Tractors have blocked major highways in and out of Paris as farmers' protests continue across France. In addition to government concessions, President Emmanuel Macron is pushing for changes at EU level.

Tractors on a French highway
Farmers blocked highways leading into ParisImage: Moritz Thibaud/ABACA/IMAGO

French President Emmanuel Macron is set to push for changes to European Union (EU) legislation to address grievances being expressed by farmers in France and across the bloc, the country's farming minister Marc Fesneau said on Monday amid ongoing protests. 

Farmers set up chokepoints along major arteries into Paris on Monday afternoon, with the government ordering the deployment of 15,000 police and paramilitary gendarmes in response.

The farmers attached signs to their tractors that read "no food without farmers" and "the end of us would mean famine for you."

"This is the final battle for farming.
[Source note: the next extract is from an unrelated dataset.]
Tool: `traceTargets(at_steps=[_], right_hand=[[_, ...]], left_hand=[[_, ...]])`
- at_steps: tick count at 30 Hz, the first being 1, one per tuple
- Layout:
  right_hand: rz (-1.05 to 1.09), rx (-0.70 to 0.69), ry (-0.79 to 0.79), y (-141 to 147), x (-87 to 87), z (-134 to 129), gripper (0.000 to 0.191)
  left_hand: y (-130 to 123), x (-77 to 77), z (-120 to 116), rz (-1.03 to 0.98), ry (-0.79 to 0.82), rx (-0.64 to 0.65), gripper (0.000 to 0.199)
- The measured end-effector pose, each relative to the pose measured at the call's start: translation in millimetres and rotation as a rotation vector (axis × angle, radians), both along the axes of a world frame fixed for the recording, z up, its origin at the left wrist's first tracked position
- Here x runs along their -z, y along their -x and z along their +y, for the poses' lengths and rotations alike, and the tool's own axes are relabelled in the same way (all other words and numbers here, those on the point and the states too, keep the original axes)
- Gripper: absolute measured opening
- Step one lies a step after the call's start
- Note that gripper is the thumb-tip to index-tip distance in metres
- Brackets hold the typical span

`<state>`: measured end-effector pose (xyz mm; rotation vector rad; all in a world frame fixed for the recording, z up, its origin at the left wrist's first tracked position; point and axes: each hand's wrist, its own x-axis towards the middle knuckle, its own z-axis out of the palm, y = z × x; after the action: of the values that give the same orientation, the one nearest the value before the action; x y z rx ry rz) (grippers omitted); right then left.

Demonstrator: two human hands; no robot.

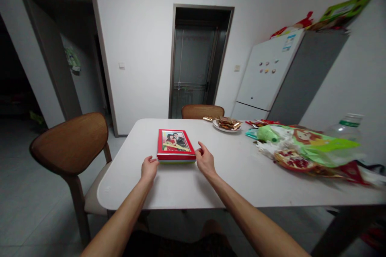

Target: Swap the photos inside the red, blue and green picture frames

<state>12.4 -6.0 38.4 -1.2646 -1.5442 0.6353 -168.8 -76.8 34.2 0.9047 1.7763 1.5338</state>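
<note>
A flat red box (176,145) lies on the white table, with a picture of two people in formal clothes on its top. Pale blue and green layers show beneath its red front edge; whether they are part of it I cannot tell. My left hand (149,168) is at the near left corner, thumb and fingers bent against the side. At the near right corner is my right hand (205,159), its lower fingers curled by the box edge and the index finger raised a little. The box sits between both hands.
On the white table (235,184), a plate (226,129) of gold-wrapped snacks stands farther back. To the right are a green plastic bag (325,146), an opened pomegranate (295,161) and a clear bottle (346,128). Wooden chairs stand left (72,148) and behind (202,111).
</note>
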Motion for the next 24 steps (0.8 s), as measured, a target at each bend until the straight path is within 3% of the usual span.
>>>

It's a question of survival," one farmer in the southwestern Lot-et-Garonne department told the AFP news agency.

French farmers and their tractors head for Paris

What is the farmers' complaint?

Many farmers are unhappy about the EU's 2023 nature restoration law, which requires member countries to introduce environmental measures on a fifth of their land and sea by 2030.

To reach this goal, around 4% of farmland has to remain fallow, cutting into farmers' production capabilities.
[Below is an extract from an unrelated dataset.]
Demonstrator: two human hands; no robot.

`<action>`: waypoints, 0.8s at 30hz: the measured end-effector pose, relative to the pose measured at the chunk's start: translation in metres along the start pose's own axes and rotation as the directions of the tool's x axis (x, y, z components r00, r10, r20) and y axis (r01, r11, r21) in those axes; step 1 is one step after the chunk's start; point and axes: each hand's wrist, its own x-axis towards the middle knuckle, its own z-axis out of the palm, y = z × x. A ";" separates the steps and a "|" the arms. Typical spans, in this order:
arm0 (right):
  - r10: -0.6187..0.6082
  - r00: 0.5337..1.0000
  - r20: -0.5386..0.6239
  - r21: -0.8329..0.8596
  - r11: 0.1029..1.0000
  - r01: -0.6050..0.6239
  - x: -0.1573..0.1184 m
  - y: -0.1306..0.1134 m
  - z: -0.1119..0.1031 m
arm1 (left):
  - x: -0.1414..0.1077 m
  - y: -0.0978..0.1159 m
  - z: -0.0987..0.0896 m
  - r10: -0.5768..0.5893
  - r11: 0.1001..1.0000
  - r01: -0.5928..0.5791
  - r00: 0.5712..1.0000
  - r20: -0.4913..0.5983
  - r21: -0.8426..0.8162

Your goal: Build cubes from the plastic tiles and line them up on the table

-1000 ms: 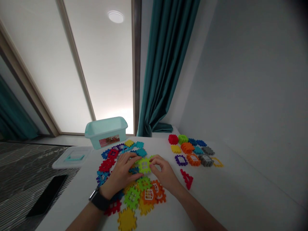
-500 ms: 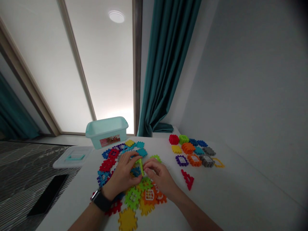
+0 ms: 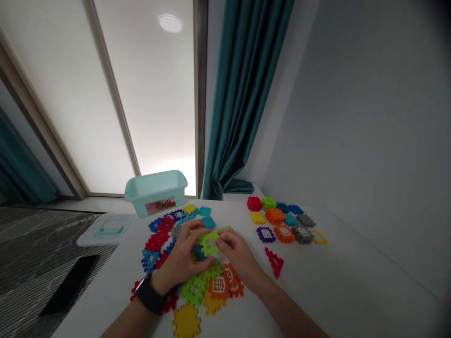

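Observation:
A lime-green notched plastic building tile (image 3: 210,243) with a window-like cutout is held up over the pile, its face toward me. My left hand (image 3: 185,256) curves around its left side, index finger at the top edge and thumb near the bottom edge. On the right edge, my right hand (image 3: 237,253) pinches the same tile between thumb and fingers. Beneath the hands lie more tiles: a green one (image 3: 194,289), an orange one with a white window (image 3: 218,285) and a yellow one (image 3: 186,321). Red tiles (image 3: 157,241) lie left of my left hand.
Sorted stacks, including an orange stack (image 3: 275,216) and a grey stack (image 3: 303,235), stand at right on the white table (image 3: 338,286). A red triangular piece (image 3: 274,262) lies nearer. A mint bin (image 3: 157,188), clear lid (image 3: 106,229) and black phone-like slab (image 3: 70,285) are left.
The green tile has turned from edge-on to show its face. My left thumb and fingers have spread slightly wider, and my right hand has shifted only a little.

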 end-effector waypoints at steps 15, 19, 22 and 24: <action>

Protesting farmers in France
The protest caused traffic to grind to a halt on several major thoroughfaresImage: David Thierry/MAXPPP/IMAGO

"Our target is not to annoy French people or to make their lives difficult, but to put pressure on the government," Arnaud Rousseau, head of the FNSEA union, said on RTL radio.

"What we have understood though is that as long as the protest is far from Paris, the message is not getting through."

On Friday, the French government abandoned controversial plans to reduce state subsidies on agricultural diesel and promised a reduction in red tape and an easing of environmental regulations.

But Rousseau demanded further concessions, promising industrial action would continue nationwide "with the aim of securing emergency measures about the core of our business."

On Sunday, two activists hurled soup at the glass protecting the Mona Lisa at the Louvre Museum to draw attention to the agriculture industry. "What is more important? Art or the right to healthy and sustainable food?" the activists asked.

Protesting farmers in France
Farmers said the government's proposals have so far failed to meet their expectationsImage: Moritz Thibaud/ABACA/IMAGO

Farmers protests spread to Belgium

Traffic was also disrupted by angry Belgian farmers around Brussels, where French President Macron is set to attend an EU leaders' summit this week at which he will push for more pro-farming policies.

Farming minister Fesenau added he would also travel to Brussels this week in his bid to soften EU regulations regarding fallow land.

Back in France, disruption on the roads could also be compounded by taxi drivers protesting against new tariffs on the transportation of medical patients.

Politically, the protests represent the first major challenge for France's new prime minister, Gabriel Attal, appointed by President Macron in the hope of freshening up his government's image.

Meanwhile, Marine Le Pen has been attempting to portray her far-right National Rally as being on the side of the protesters.